The exorcists took over. There was report of a snake's head coming out of the boy's mouth during the ritual only to rush back down to the comfort of his gut when they tried to pull it out. With Theodorus still mired in invasive reptiles, amphibians, and insects, the exorcists decided to employ a surefire remedy for animals in the stomach: Horse urine. And lots of it. Accompanied by prayers and hymns, they poured multiple bottles of horse piss down naughty Theo's gullet. It worked like a charm. Theodorus never vomited up a single animal ever again.
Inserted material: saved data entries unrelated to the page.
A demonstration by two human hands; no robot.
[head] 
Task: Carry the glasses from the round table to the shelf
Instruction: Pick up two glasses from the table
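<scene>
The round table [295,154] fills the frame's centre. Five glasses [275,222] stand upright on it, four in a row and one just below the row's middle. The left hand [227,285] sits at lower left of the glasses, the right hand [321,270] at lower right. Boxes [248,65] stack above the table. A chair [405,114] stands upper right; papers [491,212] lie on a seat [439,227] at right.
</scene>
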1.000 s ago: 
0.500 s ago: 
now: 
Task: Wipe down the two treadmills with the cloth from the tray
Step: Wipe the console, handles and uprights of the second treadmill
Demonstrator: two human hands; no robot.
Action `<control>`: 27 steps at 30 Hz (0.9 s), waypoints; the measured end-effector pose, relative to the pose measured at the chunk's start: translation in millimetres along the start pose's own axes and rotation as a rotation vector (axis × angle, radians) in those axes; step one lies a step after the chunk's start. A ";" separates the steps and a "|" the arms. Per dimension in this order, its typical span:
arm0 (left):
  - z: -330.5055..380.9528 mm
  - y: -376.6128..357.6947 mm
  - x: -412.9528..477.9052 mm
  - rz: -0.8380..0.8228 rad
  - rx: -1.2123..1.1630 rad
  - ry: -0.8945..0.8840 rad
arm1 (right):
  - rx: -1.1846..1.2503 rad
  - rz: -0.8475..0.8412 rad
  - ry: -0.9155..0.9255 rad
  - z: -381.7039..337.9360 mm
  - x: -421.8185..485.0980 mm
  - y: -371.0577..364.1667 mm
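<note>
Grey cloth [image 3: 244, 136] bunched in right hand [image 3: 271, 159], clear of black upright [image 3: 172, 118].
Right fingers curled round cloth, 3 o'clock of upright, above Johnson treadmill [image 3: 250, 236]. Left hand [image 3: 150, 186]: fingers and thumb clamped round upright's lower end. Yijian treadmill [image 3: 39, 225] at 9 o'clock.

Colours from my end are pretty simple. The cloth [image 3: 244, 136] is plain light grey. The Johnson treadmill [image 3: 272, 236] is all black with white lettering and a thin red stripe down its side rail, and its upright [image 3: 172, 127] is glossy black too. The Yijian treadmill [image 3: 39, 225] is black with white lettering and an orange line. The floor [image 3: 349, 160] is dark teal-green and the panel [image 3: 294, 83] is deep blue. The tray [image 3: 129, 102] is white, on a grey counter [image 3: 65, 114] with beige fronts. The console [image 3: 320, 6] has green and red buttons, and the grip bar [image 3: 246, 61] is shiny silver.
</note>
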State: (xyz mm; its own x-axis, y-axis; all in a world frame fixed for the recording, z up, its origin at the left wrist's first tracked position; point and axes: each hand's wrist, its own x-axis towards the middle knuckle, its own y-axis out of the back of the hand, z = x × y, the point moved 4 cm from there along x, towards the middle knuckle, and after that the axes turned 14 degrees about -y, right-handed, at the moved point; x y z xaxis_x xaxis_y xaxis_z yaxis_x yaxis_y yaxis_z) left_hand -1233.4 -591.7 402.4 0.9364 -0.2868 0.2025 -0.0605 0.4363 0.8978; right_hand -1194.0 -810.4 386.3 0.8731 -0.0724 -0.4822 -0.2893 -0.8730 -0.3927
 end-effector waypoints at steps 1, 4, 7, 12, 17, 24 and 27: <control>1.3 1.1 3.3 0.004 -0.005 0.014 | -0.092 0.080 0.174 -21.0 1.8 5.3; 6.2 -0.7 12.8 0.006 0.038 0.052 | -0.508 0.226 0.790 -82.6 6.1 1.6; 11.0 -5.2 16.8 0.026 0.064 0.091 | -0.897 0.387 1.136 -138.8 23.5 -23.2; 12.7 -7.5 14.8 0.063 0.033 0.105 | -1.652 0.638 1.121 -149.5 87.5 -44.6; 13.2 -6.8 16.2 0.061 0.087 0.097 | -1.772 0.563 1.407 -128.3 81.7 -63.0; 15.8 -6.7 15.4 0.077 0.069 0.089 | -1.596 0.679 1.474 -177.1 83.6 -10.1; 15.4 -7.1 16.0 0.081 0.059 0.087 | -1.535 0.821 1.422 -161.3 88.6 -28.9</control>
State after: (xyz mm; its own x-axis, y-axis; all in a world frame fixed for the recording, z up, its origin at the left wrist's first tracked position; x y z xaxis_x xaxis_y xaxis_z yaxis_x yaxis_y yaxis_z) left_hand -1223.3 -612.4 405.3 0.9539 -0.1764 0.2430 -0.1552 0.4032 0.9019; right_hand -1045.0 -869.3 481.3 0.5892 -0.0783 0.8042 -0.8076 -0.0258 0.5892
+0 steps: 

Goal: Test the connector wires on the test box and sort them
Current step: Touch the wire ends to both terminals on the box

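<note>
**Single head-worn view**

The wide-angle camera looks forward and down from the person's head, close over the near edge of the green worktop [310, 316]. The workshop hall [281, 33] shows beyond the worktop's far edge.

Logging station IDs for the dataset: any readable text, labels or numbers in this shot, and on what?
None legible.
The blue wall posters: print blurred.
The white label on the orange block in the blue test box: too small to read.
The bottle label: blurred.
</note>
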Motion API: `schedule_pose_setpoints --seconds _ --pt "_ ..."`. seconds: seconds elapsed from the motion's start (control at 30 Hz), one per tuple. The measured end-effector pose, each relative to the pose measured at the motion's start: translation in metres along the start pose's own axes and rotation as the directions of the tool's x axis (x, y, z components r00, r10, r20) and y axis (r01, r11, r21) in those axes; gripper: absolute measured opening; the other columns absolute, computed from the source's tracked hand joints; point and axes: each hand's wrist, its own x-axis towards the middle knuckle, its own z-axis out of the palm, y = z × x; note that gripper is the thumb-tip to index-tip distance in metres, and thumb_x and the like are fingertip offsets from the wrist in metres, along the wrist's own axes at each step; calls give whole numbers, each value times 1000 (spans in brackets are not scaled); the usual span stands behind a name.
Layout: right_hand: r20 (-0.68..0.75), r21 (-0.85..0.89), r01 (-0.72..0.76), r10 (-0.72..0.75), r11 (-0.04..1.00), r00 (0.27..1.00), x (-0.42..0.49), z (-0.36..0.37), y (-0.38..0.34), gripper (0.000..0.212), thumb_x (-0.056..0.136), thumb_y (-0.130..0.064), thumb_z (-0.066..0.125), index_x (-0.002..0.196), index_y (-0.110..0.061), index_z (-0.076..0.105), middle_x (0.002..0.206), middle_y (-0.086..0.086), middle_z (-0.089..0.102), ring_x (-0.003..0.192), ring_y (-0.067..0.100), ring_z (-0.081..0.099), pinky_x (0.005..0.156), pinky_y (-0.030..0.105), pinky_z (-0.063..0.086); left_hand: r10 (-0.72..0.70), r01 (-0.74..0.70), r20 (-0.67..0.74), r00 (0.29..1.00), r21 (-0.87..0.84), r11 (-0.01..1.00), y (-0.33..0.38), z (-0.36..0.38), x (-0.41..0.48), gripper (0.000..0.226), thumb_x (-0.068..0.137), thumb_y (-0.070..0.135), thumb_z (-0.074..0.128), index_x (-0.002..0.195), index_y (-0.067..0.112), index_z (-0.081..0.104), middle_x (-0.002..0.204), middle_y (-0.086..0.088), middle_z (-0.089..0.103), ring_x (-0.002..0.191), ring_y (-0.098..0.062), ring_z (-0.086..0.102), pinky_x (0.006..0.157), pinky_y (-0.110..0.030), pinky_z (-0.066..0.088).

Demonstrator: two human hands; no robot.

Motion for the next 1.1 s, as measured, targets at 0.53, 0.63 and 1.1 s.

9. BULUK'SIT ("BULGING EYE WORM")

The Tzeltal people in the highlands of Chiapas, Mexico, have an ancient medical tradition that goes back to the Maya. Body invaders play a significant role in this belief system. The Buluk'sit, or bulging eye worm, is one of the most insidious. It's a caterpillar about 3 inches long with horns and a large mouth for sucking like a leech or lamprey. It enters a woman's body through the vagina and takes up residence in the uterus. Every midnight it suckles from the womb, drawing nourishment from its unwitting "mother" as if it were a human fetus. This condemns the woman to infertility because all of the life force that would otherwise go to her possible baby is sucked away by the horned caterpillar. But some Tzeltal say that the caterpillar eats semen, and prevents pregnancy that way.

10. POKOK ("FROG")

In the same family of Tzeltal is the pokok syndrome, in which a frog is implanted by sorcery into the uterus of a woman where it grows as if it were a genuine pregnancy, only to end in the miscarriage of a malformed frog-like fetus.

BONUS: OK, THIS ONE MIGHT HAVE BEEN FOR REAL, THOUGH

Russian agriculturist and prolific memoirist Andrey Bolotov (1738-1833) told how a Russian peasant woman came to him with a bloated stomach. She claimed a koldun, or male sorcerer, had put a toad in her stomach. Bolotov wrote off her story as superstition and gave her an emetic to help her bring up whatever was causing her bloat. She vomited a toad. A live toad. Astounded, Bolotov examined the animal and found it was blind with atrophied rear legs as if it had lived in a dark, confined space for a long time.